Horses generally rely upon these five mechanisms to maintain a preferred temperature:
1) Horses will turn their backsides to the direction of the incoming weather. This accommodation is even more productive when they are within a herd. Horses will cluster to share and generate their body heat;
2) Although you know your horse needs ample structural shelter, there are times it will stand out in the rain or continue its intent grazing. Do not worry, because your horse will seek out natural shelter such as tree lines or shrubs as wind breaks when it feels the need to do so;
3) You may have noticed that your horse seems undeterred by a coating of ice or snow on its back in snowy, icy weather. This is because the horse's natural coat creates a barrier layer where a "shield" of heat is stored;
4) The expression, "Eats Like a Horse," is a true adage! A horse continuously forages and grazes, and this boundless appetite creates energy as the horse's digestive system does its work;
5) Your horse likely gains a few pounds every summer; conversely, its metabolic rate increases in the winter, which results in it burning off these extra kilos as it naturally warms itself.

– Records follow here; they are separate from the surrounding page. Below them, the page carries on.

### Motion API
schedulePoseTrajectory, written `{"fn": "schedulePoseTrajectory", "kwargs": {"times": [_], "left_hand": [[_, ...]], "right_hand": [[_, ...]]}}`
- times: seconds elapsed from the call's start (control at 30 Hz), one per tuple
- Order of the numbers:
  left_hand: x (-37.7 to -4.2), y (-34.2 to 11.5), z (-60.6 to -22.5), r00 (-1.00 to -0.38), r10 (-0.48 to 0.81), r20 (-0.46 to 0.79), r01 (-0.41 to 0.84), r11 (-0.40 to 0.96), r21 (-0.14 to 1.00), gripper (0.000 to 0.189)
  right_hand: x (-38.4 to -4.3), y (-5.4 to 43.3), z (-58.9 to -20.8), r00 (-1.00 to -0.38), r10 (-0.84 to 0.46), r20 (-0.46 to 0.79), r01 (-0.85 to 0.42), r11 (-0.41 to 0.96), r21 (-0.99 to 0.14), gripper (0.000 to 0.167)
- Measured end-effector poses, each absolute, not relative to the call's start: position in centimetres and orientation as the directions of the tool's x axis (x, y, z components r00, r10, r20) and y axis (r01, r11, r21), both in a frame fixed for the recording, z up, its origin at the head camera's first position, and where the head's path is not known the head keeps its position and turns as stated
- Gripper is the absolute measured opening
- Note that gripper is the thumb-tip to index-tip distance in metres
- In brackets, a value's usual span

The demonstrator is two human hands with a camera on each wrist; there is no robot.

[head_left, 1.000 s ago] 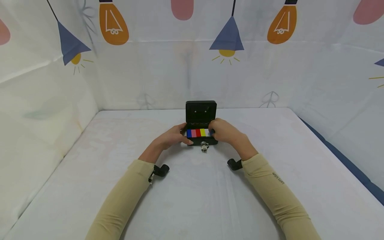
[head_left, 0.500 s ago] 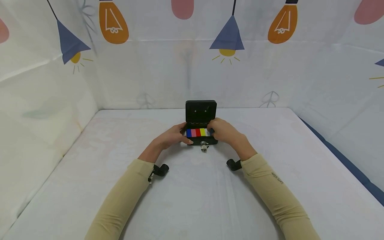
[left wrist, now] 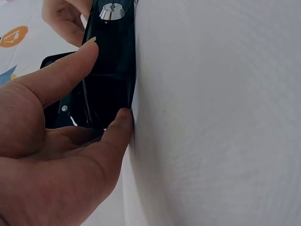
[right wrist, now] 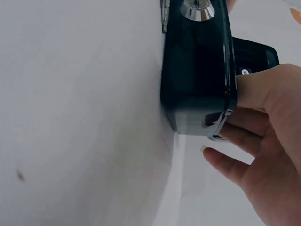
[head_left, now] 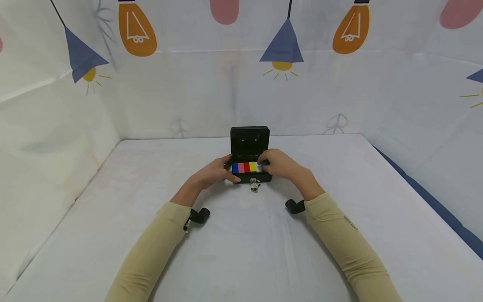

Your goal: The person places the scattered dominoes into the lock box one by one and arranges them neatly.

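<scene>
A small black cash box [head_left: 266, 177] stands on the white table with its lid [head_left: 249, 140] raised. Blue [head_left: 235, 168], pink [head_left: 240, 167], red [head_left: 246, 167], yellow [head_left: 252, 167] and white blocks [head_left: 258, 167] line up inside. My left hand [head_left: 211, 173] grips the box's left end, thumb at the front and fingers around the side. At the right end, my right hand [head_left: 281, 163] reaches over the rim with bent fingers, beside a dark blue piece [head_left: 265, 162]. The box wall hides its fingertips in the right wrist view; I cannot tell whether they pinch this piece.
Keys [head_left: 254, 187] hang from the silver lock [left wrist: 112, 12] on the box's front. A white cloth wall [head_left: 211, 92] printed with lamps and bulbs rises behind the table [head_left: 241, 251]. Small black wrist cameras [head_left: 200, 215] are worn at both cuffs.
The head view has shifted slightly. My right hand's fingers have edged a little left over the blocks; my left hand keeps its grip on the box.
</scene>
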State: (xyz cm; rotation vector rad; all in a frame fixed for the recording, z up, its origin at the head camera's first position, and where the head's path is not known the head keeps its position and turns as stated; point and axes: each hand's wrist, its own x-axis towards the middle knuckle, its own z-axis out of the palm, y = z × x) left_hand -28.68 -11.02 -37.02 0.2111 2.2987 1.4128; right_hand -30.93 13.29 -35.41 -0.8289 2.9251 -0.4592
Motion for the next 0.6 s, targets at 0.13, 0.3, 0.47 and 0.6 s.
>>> {"fn": "schedulePoseTrajectory", "kwargs": {"times": [0.13,0.3,0.47,0.6], "left_hand": [[-28.6,-11.0,-36.9,-0.893,0.353,-0.280,-0.096,0.459,0.883,0.100],[-28.5,-10.9,-36.9,-0.891,0.361,-0.274,-0.092,0.447,0.890,0.101],[-28.5,-11.0,-37.1,-0.888,0.367,-0.277,-0.090,0.451,0.888,0.103],[-28.5,-11.2,-37.2,-0.888,0.370,-0.274,-0.080,0.461,0.884,0.101]], "right_hand": [[-30.9,13.9,-34.9,-0.856,-0.514,0.055,-0.493,0.780,-0.386,0.027],[-30.8,14.7,-34.5,-0.862,-0.494,0.116,-0.492,0.758,-0.428,0.025],[-30.7,15.5,-34.6,-0.873,-0.465,0.146,-0.480,0.766,-0.428,0.027],[-30.7,16.2,-34.7,-0.871,-0.453,0.190,-0.489,0.757,-0.433,0.028]]}}
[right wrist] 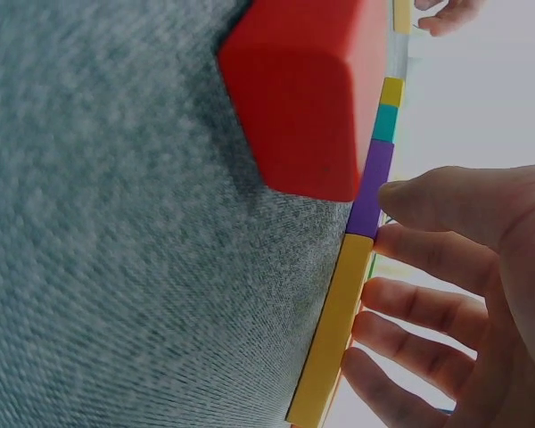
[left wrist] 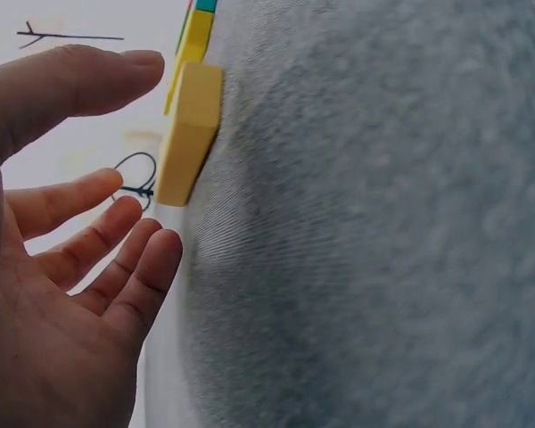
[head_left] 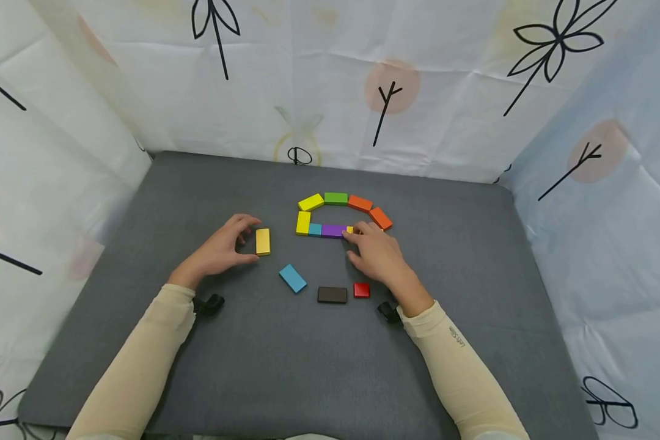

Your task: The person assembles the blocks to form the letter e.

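On the grey table, colored blocks form a closed-looking ring: yellow, yellow, green, two orange, with teal, purple and a yellow-orange block along the near side. My right hand is over that near row, fingers extended along the yellow-orange block, which it mostly hides in the head view. My left hand curves loosely beside a separate pale yellow block, thumb and fingers spread. In the left wrist view a gap shows between them.
Nearer my body lie a tilted blue block, a dark brown block and a small red block. The red one looms large in the right wrist view. White patterned cloth hangs behind the table and at both sides.
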The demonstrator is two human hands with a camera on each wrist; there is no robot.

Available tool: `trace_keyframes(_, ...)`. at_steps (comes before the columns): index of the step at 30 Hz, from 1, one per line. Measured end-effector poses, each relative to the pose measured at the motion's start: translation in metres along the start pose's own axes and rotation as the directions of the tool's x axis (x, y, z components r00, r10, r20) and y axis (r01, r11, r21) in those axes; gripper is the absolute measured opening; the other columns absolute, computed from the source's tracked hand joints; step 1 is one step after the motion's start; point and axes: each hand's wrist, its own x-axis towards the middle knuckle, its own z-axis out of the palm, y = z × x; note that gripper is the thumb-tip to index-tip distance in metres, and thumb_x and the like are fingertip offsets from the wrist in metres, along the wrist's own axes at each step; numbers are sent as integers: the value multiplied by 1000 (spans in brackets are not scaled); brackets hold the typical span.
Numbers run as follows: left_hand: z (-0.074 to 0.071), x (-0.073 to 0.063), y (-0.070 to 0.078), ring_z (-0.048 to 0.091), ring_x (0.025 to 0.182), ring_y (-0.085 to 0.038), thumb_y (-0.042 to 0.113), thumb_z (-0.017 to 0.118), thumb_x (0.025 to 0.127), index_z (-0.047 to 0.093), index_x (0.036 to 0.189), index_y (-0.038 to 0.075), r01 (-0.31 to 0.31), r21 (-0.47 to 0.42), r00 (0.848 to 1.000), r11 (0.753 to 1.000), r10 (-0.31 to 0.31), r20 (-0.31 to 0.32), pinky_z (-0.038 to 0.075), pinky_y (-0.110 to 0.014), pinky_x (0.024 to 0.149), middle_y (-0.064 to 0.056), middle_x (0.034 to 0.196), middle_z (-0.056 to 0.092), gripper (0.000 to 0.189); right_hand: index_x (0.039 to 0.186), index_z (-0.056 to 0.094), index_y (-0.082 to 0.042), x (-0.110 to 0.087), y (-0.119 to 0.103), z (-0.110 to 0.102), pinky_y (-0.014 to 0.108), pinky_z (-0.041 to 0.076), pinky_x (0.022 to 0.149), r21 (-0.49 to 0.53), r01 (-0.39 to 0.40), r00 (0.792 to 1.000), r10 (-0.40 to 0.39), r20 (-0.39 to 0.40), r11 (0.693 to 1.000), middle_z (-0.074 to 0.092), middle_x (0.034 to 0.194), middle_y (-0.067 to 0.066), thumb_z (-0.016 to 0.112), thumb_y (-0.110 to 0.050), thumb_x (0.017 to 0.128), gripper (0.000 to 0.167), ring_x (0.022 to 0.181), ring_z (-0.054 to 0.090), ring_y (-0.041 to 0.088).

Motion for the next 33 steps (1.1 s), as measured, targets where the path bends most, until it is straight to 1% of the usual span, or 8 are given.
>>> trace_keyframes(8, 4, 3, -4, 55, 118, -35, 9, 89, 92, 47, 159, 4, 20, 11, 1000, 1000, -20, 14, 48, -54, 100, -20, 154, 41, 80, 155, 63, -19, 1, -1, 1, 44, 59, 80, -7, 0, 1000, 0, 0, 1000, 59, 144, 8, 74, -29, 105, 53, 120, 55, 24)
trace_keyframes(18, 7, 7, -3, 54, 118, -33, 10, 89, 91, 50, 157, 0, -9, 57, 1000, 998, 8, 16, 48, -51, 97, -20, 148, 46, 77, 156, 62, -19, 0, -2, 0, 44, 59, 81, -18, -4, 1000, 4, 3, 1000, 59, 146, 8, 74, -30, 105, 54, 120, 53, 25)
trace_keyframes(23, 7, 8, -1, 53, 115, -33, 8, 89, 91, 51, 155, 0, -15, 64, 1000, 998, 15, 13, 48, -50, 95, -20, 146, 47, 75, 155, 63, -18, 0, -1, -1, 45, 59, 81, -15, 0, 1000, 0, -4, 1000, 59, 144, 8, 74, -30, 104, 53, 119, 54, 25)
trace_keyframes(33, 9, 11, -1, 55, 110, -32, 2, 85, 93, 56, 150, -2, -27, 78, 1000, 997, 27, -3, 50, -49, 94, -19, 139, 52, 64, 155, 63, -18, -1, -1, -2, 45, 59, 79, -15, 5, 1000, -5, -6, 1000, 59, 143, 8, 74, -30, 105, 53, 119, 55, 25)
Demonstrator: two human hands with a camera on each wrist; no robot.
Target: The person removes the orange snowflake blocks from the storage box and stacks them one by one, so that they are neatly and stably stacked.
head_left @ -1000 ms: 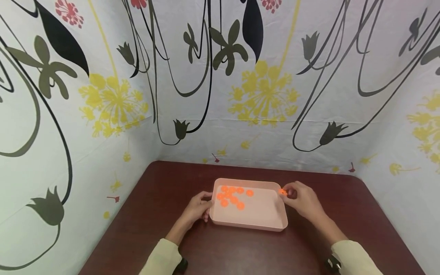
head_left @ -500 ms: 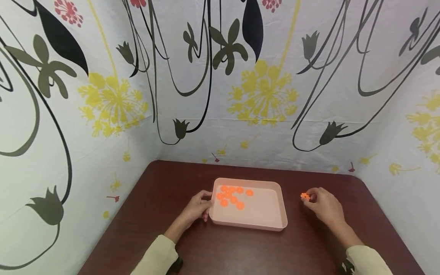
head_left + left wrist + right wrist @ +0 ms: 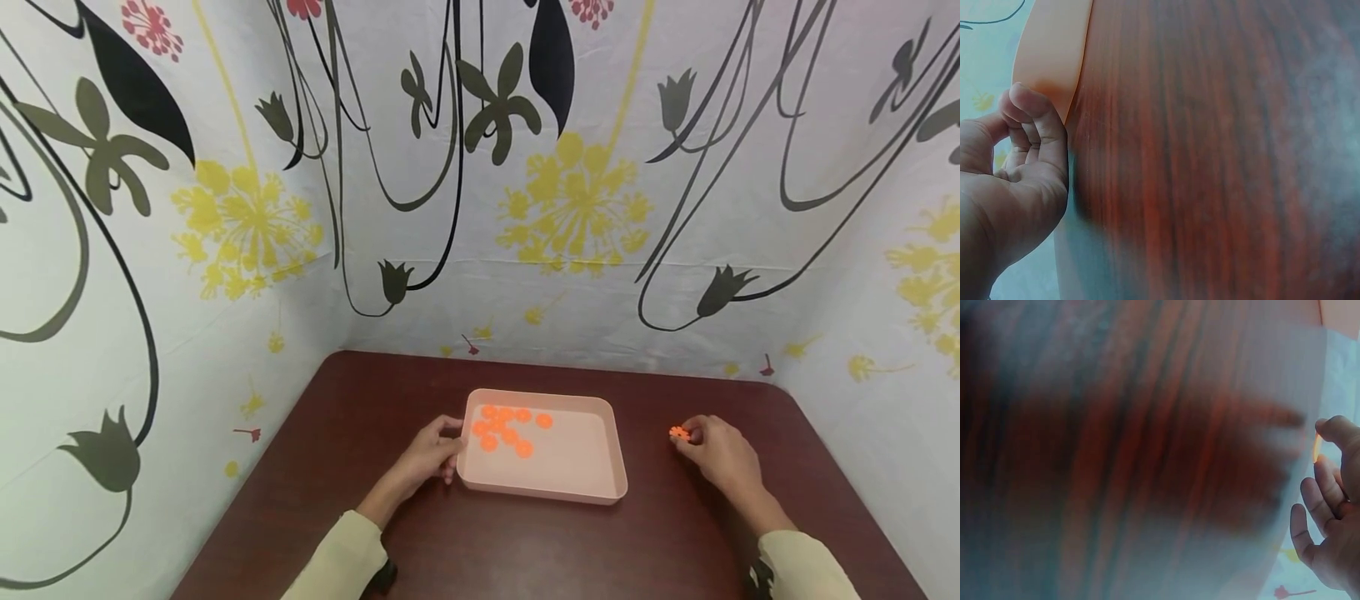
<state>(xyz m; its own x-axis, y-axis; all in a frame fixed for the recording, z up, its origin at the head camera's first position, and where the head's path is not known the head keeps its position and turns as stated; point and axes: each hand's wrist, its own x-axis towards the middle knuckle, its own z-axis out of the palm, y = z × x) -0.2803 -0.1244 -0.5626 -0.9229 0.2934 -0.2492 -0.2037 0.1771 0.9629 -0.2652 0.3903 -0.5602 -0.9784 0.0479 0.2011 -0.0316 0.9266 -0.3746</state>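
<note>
A peach-coloured shallow tray (image 3: 558, 467) lies on the table with several orange discs (image 3: 510, 436) grouped toward its left and back. At the tray's left end, my left hand (image 3: 429, 451) grips the rim with curled fingers; the left wrist view has these fingers (image 3: 1038, 134) against the tray wall (image 3: 1054, 44). To the right of the tray, my right hand (image 3: 720, 454) pinches a small orange flower-shaped disc (image 3: 679, 433) between thumb and fingertips. In the right wrist view the disc (image 3: 1317, 448) appears edge-on, and the other fingers (image 3: 1315, 503) are loosely bent.
The dark red-brown table (image 3: 570, 550) extends around the tray. White cloth (image 3: 555, 325) with a plant print hangs behind and along both sides of the table.
My right hand has moved right, from the tray's right rim to over the table, with the orange disc still pinched. My left hand and the tray have stayed in place.
</note>
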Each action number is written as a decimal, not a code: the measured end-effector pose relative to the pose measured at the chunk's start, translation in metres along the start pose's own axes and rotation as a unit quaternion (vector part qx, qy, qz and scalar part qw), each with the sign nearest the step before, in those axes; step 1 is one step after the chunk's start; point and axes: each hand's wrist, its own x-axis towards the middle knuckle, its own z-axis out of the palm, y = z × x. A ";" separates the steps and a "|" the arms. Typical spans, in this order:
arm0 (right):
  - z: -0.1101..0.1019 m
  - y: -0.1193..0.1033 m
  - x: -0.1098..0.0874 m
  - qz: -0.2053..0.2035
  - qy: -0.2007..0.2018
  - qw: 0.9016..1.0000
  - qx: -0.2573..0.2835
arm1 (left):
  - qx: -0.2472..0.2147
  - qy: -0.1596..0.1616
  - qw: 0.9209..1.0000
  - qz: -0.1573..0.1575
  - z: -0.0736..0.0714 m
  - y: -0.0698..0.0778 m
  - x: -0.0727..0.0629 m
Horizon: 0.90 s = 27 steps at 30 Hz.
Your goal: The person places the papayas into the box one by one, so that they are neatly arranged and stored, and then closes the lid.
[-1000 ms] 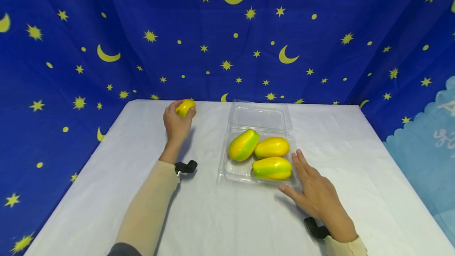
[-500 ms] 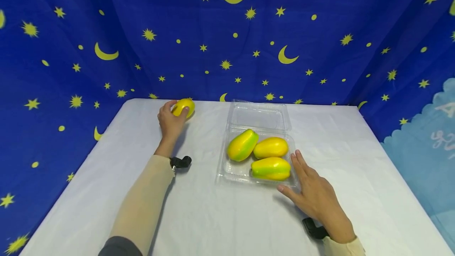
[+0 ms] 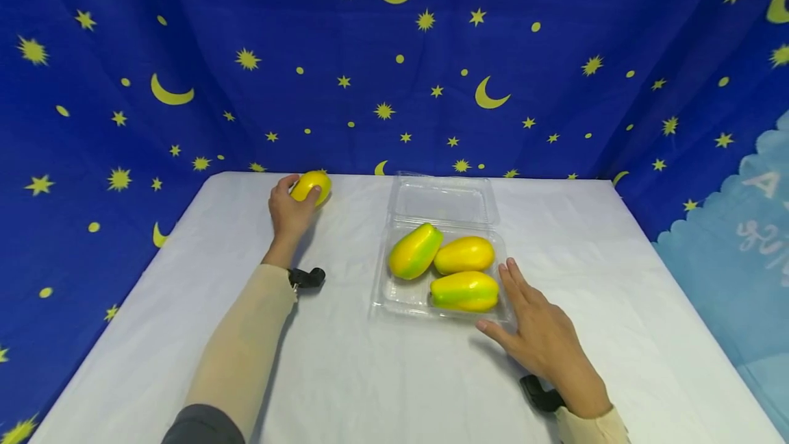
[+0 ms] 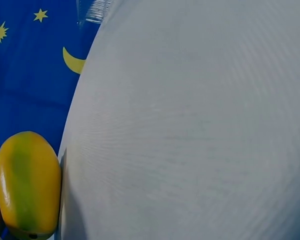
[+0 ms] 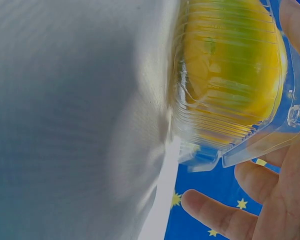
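Observation:
My left hand (image 3: 287, 214) holds a yellow-green papaya (image 3: 316, 185) at the table's back left, its thumb on the near side and fingers on the left. In the left wrist view the same papaya (image 4: 27, 185) lies close against the white table surface; whether it touches is unclear. An opened clear plastic clamshell box (image 3: 407, 300) holds a tilted papaya (image 3: 414, 252) on the left, another papaya (image 3: 465, 255) on the right and a third papaya (image 3: 464, 292) in front. My right hand (image 3: 545, 334) has straight fingers beside the box's right wall, thumb near its front corner.
The box's raised lid (image 3: 442, 200) lies back toward the rear table edge. A white cloth covers the table (image 3: 382, 375). Behind hangs a blue curtain (image 3: 296, 33) with moons and stars; a light blue cloth (image 3: 727, 266) hangs at the right.
My left hand has shifted slightly left, and more of the papaya in it shows. The right hand and the box stay put; the whole view has drifted a little.

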 end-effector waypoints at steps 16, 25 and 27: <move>-0.002 -0.001 0.001 -0.002 0.006 1.000 0.000 | 0.000 -0.012 1.000 -0.001 0.000 -0.008 0.003; 0.000 -0.002 0.001 0.005 0.001 1.000 0.002 | 0.018 -0.024 1.000 -0.008 -0.001 -0.009 0.004; 0.000 -0.002 0.001 0.005 0.001 1.000 0.001 | 0.020 -0.023 1.000 -0.004 0.000 -0.010 0.004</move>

Hazards of Unnecessary Rugging
1) Inappropriate or excessive rugging of your horse has to the potential to cause your horse to sweat. An unnecessary rug can cause irritation to your horse's skin, as well as preventing sunlight from the much-needed absorption of Vitamin D. In turn, a deficiency in Vitamin D weakens bone strength. However, a solid hour per day in bright, dry and sunny conditions is often sufficient to minimise this risk.
2) Your horse will gain weight during the winter as this is part of its natural ability to maintain warmth. Over-rugging and feeding your beloved equine too much causes unnecessary weight gain, which leads to laminitis. Allowing your horse to run without a rug will enhance your horse's ability to shed this excess weight.
3) If your horses are allowed to free-range throughout a large acreage, including access to trees, buildings, and other structures, the habit of rugging them when they are unsupervised for periods of time might prove hazardous in that any entanglement could lead to an injury to your big furry friend.